■ Task statement:
From the line that contains "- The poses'" through the line that contains "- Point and", output every line of the listing below exactly and leave out all the rest.

■ Data to use:
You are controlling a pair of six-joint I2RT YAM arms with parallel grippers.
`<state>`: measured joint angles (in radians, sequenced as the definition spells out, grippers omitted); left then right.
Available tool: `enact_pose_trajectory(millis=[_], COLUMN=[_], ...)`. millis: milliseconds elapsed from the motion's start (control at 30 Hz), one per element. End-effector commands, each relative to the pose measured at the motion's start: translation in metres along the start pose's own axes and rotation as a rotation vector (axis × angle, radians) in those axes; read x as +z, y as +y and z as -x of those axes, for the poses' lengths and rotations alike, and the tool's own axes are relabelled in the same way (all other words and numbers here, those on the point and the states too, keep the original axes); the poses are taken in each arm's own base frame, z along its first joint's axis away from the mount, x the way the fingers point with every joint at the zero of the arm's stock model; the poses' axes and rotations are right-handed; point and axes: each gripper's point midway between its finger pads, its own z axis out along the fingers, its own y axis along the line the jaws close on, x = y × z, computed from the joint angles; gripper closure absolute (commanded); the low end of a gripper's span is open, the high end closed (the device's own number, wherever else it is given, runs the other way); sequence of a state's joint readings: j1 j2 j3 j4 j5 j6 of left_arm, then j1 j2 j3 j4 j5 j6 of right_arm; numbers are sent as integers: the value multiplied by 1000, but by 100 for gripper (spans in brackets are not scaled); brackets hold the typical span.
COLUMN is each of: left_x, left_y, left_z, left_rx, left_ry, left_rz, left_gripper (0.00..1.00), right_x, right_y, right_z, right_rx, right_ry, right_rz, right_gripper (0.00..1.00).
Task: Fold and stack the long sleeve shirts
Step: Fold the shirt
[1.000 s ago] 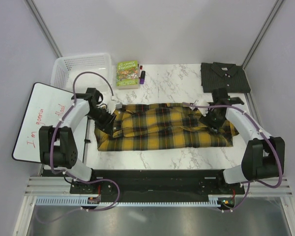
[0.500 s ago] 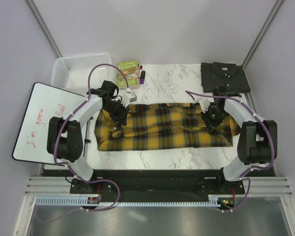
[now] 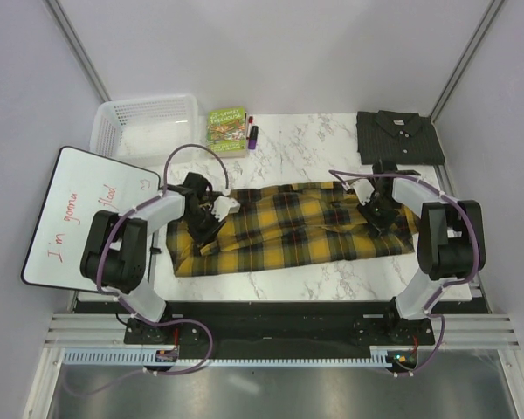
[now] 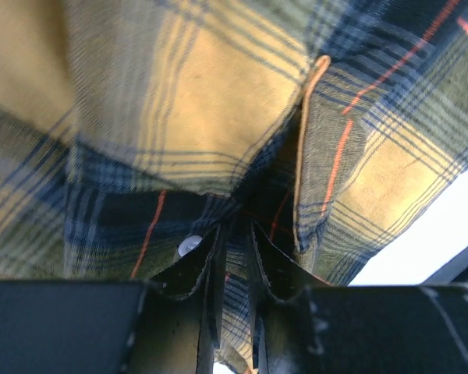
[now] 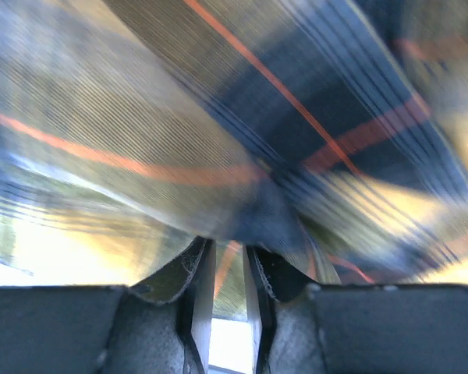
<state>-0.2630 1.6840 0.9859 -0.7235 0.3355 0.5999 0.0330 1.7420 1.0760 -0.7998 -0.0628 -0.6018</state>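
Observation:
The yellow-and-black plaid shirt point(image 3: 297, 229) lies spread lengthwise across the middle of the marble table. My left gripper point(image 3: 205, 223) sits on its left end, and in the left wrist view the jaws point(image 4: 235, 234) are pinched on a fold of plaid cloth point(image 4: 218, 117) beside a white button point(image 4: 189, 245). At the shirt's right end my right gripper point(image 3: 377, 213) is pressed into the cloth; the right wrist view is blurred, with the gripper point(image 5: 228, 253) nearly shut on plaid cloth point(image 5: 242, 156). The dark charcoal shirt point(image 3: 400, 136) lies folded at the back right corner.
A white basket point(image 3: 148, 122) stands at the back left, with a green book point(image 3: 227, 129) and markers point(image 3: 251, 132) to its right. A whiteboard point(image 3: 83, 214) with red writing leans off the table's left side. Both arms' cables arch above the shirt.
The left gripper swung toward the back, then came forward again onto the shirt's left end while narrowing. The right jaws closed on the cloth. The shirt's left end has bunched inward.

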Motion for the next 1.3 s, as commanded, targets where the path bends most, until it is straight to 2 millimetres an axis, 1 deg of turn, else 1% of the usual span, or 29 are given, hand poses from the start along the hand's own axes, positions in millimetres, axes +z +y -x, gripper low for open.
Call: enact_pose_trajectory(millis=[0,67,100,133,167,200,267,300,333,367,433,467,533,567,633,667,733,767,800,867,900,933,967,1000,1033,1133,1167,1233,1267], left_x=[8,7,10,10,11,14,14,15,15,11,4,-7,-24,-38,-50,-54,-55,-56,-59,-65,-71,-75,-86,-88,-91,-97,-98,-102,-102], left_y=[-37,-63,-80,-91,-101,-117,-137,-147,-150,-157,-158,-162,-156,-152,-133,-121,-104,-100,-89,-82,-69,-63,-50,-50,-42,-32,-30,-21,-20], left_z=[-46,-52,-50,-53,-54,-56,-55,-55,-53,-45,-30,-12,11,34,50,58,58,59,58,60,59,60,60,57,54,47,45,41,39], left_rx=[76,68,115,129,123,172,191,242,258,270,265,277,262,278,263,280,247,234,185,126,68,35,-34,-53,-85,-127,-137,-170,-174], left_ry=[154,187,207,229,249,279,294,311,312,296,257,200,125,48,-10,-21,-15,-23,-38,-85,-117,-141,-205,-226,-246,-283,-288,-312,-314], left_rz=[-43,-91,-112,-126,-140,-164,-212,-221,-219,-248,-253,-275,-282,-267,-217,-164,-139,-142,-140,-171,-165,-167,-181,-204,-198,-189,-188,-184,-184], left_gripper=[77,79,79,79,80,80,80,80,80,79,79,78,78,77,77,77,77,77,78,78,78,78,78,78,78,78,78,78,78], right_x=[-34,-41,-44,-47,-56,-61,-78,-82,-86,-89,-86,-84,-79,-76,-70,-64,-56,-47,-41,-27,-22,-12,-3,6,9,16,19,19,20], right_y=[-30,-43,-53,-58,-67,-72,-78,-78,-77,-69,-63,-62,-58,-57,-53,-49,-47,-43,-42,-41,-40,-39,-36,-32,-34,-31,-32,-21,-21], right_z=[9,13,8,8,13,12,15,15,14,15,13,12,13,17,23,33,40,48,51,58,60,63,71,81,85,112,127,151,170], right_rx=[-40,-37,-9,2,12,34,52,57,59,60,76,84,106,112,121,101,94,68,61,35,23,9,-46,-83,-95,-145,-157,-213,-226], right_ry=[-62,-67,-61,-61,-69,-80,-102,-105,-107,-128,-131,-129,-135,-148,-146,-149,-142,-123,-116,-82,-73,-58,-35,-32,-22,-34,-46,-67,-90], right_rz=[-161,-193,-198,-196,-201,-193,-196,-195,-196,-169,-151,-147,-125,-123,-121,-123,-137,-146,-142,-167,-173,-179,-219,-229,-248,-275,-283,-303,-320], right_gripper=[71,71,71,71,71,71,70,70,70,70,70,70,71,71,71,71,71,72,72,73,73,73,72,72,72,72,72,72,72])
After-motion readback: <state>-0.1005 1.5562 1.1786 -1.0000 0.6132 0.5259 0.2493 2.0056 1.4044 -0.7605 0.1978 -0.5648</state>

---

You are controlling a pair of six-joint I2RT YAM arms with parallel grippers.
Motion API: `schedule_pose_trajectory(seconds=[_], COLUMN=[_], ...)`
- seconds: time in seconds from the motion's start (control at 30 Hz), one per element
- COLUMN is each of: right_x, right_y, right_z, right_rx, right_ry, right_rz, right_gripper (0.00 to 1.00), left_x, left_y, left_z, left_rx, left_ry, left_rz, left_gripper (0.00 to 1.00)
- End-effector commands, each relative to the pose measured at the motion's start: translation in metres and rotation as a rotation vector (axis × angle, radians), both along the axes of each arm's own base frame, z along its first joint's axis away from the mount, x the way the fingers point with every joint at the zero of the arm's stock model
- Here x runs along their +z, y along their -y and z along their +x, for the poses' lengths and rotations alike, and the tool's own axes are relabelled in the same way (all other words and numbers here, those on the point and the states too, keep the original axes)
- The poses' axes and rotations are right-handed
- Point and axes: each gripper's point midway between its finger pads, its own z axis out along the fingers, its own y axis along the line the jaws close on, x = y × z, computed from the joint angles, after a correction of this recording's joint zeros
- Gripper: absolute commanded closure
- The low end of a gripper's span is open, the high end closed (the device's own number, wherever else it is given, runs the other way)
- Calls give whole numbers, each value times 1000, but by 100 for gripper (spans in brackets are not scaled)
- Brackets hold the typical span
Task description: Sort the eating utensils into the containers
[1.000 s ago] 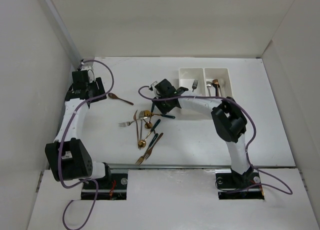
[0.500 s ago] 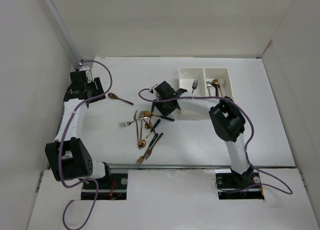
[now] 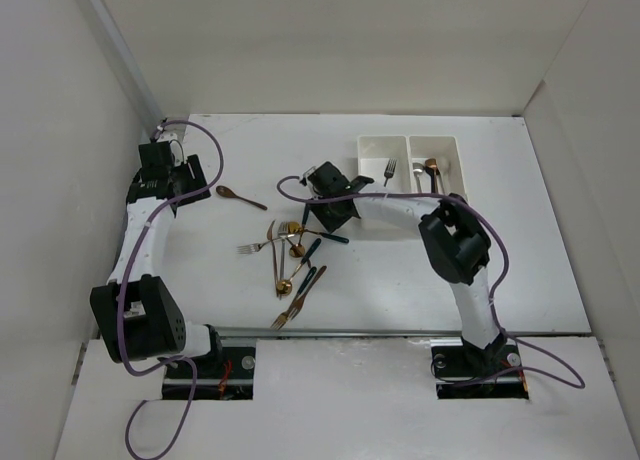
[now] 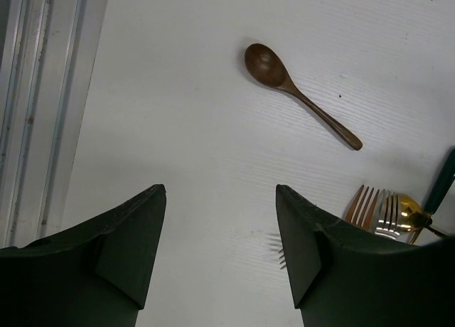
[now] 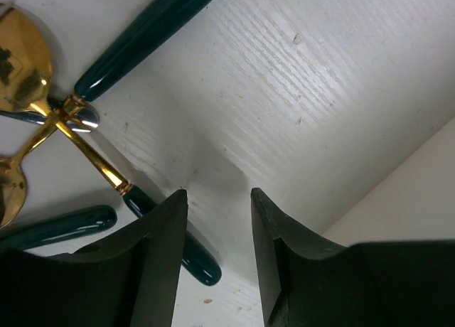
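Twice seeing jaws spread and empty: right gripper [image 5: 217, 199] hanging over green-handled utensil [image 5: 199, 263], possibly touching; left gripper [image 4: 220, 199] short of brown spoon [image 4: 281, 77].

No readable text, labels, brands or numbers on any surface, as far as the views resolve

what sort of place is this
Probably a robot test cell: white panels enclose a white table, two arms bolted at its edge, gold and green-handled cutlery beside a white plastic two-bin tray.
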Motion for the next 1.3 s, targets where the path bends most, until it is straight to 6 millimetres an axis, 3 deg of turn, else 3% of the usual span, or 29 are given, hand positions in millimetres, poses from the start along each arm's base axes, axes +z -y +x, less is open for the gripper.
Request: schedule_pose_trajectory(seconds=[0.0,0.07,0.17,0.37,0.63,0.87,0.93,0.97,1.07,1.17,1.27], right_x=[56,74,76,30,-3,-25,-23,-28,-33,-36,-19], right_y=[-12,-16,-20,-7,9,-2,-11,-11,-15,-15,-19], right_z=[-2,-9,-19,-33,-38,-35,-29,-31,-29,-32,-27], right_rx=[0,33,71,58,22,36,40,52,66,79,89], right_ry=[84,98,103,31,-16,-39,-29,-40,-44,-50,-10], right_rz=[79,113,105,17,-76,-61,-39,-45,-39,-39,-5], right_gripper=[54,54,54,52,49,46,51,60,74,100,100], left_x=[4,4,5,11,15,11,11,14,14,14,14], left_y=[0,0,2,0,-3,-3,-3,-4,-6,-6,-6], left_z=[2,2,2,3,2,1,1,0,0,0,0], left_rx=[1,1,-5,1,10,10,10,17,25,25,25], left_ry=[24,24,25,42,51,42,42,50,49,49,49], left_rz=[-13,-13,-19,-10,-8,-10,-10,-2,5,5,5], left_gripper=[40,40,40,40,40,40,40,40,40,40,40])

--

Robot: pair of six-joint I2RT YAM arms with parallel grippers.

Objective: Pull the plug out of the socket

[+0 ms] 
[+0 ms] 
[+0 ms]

■ Your solution:
- The poses' axes and rotations are right-handed
- Point and axes: each gripper's point midway between its finger pads, its own z axis out along the fingers, its own y axis along the line the jaws close on, x = y × z, computed from the joint angles, after a correction of this recording's joint zeros

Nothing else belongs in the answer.